Instructions to follow: What you return should be the full listing, copied exactly and stripped of its pictures.

+ + + + + + +

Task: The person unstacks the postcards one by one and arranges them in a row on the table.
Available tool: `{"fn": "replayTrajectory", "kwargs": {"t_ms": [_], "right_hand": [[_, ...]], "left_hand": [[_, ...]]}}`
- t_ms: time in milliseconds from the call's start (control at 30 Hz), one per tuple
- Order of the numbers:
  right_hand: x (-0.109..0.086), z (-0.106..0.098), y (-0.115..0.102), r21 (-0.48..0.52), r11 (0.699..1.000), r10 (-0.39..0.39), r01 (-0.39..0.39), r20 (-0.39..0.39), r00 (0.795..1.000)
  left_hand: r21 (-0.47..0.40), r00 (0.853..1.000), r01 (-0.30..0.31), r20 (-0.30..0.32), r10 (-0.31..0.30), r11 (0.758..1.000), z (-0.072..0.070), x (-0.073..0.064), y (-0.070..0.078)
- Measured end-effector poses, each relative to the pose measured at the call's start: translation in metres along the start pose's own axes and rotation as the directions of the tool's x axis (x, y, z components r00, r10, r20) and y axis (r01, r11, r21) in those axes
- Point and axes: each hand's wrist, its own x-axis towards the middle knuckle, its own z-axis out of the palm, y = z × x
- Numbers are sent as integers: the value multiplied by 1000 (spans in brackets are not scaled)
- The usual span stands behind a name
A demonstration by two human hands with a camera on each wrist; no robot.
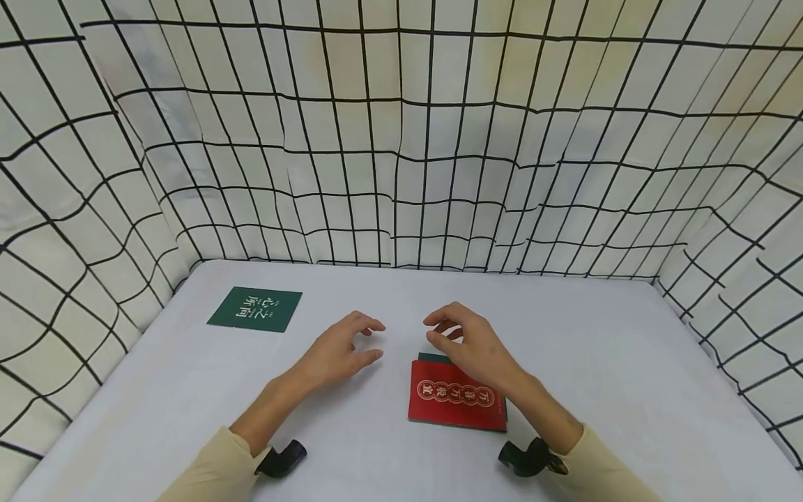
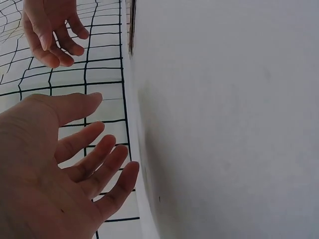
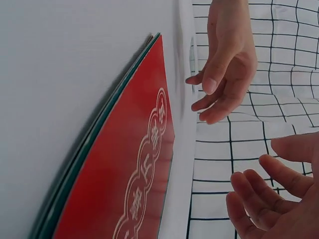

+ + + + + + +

Reply to the exercise:
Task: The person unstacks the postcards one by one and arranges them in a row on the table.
Available tool: `{"fn": "replayTrajectory", "kwargs": {"t_ms": [_], "right_hand": [[_, ...]], "left_hand": [[_, ...]]}}`
- t_ms: time in milliseconds from the call's start (control at 30 Hz), one per tuple
- Order of the numbers:
  right_hand: x (-0.109..0.086), z (-0.106..0.098), y (-0.115..0.102), r21 (-0.48..0.52), r11 (0.699..1.000), r10 (-0.39..0.39), r01 (-0.39..0.39), r20 (-0.39..0.39), r00 (0.795..1.000)
  left_hand: r21 (-0.47..0.40), r00 (0.853..1.000), r01 (-0.30..0.31), r20 (-0.30..0.32), r10 (-0.31..0.30), r11 (0.758..1.000), z (-0.072..0.070), x (-0.073..0.064), y (-0.070..0.078)
- Measured end-effector poses, each relative to the pose measured at the call's start: translation in metres along the start pose's own axes and rotation as the directions of the tool's x axis (x, y, z components r00, r10, r20) and y axis (r01, r11, r21) in those axes
- Point and axes: each hand's wrist, its own x-axis towards the middle knuckle, its own z-axis out of the palm, y = z × x
- Numbers are sent as integers: the value multiplied by 1000 (spans in brackets are not scaled)
- The usual span stands behind a name
A demonstration by two human hands with a camera on each wrist; no robot.

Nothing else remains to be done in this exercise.